While this specification contains many specific implementation details, these should not be construed as limitations on the scope of any inventions or of what may be claimed, but rather as descriptions of features specific to particular embodiments of particular inventions. Certain features that are described in this specification in the context of separate embodiments can also be implemented in combination in a single embodiment. Conversely, various features that are described in the context of a single embodiment can also be implemented in multiple embodiments separately or in any suitable subcombination. Moreover, although features may be described above as acting in certain combinations and even initially claimed as such, one or more features from a claimed combination can in some cases be excised from the combination, and the claimed combination may be directed to a subcombination or variation of a subcombination.

Similarly, while operations are depicted in the drawings in a particular order, this should not be understood as requiring that such operations be performed in the particular order shown or in sequential order, or that all illustrated operations be performed, to achieve desirable results. In certain circumstances, multitasking and parallel processing may be advantageous. Moreover, the separation of various system components in the embodiments described above should not be understood as requiring such separation in all embodiments, and it should be understood that the described program components and systems can generally be integrated together in a single software product or packaged into multiple software products.

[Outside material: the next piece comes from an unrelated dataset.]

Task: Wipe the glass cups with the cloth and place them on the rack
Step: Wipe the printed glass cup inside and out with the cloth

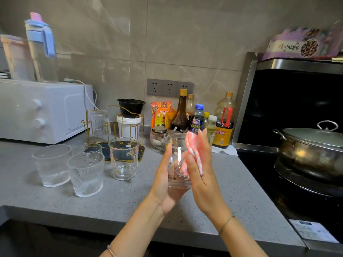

Thus, particular embodiments of the subject matter have been described. Other embodiments are within the scope of the following claims. In some cases, the actions recited in the claims can be performed in a different order and still achieve desirable results. In addition, the processes depicted in the accompanying figures do not necessarily require the particular order shown, or sequential order, to achieve desirable results. In certain implementations, multitasking and parallel processing may be advantageous.